• WORK TO BE COMPLETED: Output the opening lines of the records exactly. End with the line that contains "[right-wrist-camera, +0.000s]".

• SUPPLIED INFORMATION:
§ §
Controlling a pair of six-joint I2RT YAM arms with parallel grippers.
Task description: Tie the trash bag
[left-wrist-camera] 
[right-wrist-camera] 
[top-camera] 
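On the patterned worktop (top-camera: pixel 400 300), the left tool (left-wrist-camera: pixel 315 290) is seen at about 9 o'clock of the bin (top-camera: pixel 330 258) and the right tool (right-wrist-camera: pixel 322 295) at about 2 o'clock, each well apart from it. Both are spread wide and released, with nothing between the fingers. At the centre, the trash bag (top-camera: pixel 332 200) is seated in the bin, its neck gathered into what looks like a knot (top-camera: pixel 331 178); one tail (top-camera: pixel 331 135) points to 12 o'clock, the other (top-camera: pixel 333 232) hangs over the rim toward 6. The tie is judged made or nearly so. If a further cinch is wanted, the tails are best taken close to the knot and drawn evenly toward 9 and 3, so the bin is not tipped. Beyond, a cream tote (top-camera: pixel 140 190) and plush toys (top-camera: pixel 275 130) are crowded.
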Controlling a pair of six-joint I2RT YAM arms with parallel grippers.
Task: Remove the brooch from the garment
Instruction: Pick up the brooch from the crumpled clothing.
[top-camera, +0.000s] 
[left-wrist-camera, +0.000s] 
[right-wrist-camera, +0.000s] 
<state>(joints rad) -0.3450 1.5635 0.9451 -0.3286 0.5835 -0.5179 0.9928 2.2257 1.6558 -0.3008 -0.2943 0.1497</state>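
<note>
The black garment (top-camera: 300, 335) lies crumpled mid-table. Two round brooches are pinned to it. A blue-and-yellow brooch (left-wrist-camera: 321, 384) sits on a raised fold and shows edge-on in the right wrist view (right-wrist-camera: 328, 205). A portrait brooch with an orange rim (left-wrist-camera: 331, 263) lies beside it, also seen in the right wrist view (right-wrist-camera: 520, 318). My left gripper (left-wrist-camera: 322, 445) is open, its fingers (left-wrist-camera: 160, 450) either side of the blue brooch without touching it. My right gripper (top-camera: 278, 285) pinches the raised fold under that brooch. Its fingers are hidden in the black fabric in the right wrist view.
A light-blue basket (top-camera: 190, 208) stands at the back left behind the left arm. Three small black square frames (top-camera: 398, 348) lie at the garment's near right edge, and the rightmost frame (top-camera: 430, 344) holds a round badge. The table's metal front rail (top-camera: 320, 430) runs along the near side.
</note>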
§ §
• WRITTEN ANSWER:
Controlling a pair of six-joint I2RT YAM arms with parallel grippers.
Task description: Tie the trash bag
[left-wrist-camera] 
[right-wrist-camera] 
[top-camera] 
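On the patterned worktop (top-camera: pixel 400 300), the left tool (left-wrist-camera: pixel 315 290) is seen at about 9 o'clock of the bin (top-camera: pixel 330 258) and the right tool (right-wrist-camera: pixel 322 295) at about 2 o'clock, each well apart from it. Both are spread wide and released, with nothing between the fingers. At the centre, the trash bag (top-camera: pixel 332 200) is seated in the bin, its neck gathered into what looks like a knot (top-camera: pixel 331 178); one tail (top-camera: pixel 331 135) points to 12 o'clock, the other (top-camera: pixel 333 232) hangs over the rim toward 6. The tie is judged made or nearly so. If a further cinch is wanted, the tails are best taken close to the knot and drawn evenly toward 9 and 3, so the bin is not tipped. Beyond, a cream tote (top-camera: pixel 140 190) and plush toys (top-camera: pixel 275 130) are crowded.
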Controlling a pair of six-joint I2RT YAM arms with parallel grippers.
Task: Remove the brooch from the garment
Instruction: Pick up the brooch from the crumpled clothing.
[top-camera, +0.000s] 
[left-wrist-camera, +0.000s] 
[right-wrist-camera, +0.000s] 

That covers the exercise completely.